Photo credit: Flickr/mcfarlandmo
When those aches, sniffles and runny nose strike, many of us want to turn to natural cures. But I know from writing about holistic health for many years that not all natural remedies work. So I called several top doctors, then looked at the research (which, as with many natural products, isn’t as extensive as scientists would like), and found 5 remedies that seem worth taking. Of course, we all know that prevention is best–not touching your face, washing hands a lot and the like. But as the rest of cold and flu season blows through, consider keeping some of these remedies on hand. (With any medical treatment, you should talk to your doctor to see what’s right for you.)
Probiotics. The idea that good bacteria could crowd out bad ones makes sense, which is why scientists weren’t surprised when a review last fall of 10 studies on probiotics found people taking supplements or yogurt with these cultures had 12 percent fewer upper respiratory tract infections. Another study confirmed that children, too, develop fewer bouts of coughs and runny noses. To be most effective, probiotics should be taken daily.

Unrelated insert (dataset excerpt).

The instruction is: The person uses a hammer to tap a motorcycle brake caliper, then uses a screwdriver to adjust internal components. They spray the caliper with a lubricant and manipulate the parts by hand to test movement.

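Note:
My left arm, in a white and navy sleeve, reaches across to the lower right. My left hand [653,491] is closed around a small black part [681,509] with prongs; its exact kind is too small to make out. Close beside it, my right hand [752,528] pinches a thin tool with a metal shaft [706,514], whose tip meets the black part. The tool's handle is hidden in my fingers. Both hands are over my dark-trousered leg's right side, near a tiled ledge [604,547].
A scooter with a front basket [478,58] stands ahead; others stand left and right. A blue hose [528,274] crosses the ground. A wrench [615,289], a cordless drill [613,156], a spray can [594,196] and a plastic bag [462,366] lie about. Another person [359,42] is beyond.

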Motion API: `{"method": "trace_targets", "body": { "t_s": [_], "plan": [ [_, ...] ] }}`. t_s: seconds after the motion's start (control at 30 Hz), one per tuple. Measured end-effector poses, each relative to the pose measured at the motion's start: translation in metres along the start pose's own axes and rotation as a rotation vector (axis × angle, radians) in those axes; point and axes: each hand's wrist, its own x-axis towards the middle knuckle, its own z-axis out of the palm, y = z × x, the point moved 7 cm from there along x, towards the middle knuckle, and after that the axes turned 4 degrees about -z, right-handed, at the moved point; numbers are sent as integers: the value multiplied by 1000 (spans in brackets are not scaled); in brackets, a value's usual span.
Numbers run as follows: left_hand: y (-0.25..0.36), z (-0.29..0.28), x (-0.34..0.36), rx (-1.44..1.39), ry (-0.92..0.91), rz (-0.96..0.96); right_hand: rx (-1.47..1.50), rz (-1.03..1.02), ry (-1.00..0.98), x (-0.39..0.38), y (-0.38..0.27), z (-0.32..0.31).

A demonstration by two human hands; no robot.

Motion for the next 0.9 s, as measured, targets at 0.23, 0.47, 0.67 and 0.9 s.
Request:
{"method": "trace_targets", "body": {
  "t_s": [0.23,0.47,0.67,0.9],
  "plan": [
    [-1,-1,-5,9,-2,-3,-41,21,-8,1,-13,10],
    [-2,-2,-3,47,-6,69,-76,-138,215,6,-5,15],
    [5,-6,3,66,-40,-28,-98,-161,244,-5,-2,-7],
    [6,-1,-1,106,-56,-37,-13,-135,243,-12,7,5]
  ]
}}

Zinc. Taken at the first hint of a cold (rather than continuously), zinc seems to make your bout shorter and less severe, according to a review of 15 studies. The best way to take is in lozenges, since coating your throat stops the virus from proliferating, says Neal Schachter, MD, author of The Good Doctor’s Guide to Colds & Flu. (Remember, though, that zinc make some people nauseous–and it tastes gross.) Just keep it out of your nose: nasal sprays have been linked with permanent loss of smell.
Echinacea. A recent, large study by University of Wisconsin cold-remedy expert Bruce Barrett, MD, found this herb works no better than a placebo. But other trials had shown that it does. When all the studies are considered together, Barrett believes echinacea may lessen symptom severity by about 15 percent—not great, but maybe enough to get you through that important meeting.
Vitamin C. Despite its reputation as a sniffle-prevention powerhouse, Finnish researchers reviewing some two-dozen studies concluded it doesn’t keep colds from coming on. (The exceptions: skiers and marathon runners exposed to short periods of harsh physical stress.) Still, taking it regularly seems to make colds a bit shorter, Barrett says. You don’t want more than a few grams daily, he cautions, or load up on C-rich foods (citrus fruits, tomatoes, potatoes) and juices.
Chicken soup. Small laboratory studies have confirmed that its key ingredients reduce the inflammation that makes your cold feel so miserable, and they also speed mucous clearing. Maybe even more valuable, the warm liquid—and its memories of mom or grandma—make chicken soup super-soothing. (Vegetarians who leave out the chicken but keep the onions and veggies likely get an immune boost, too.) Manga!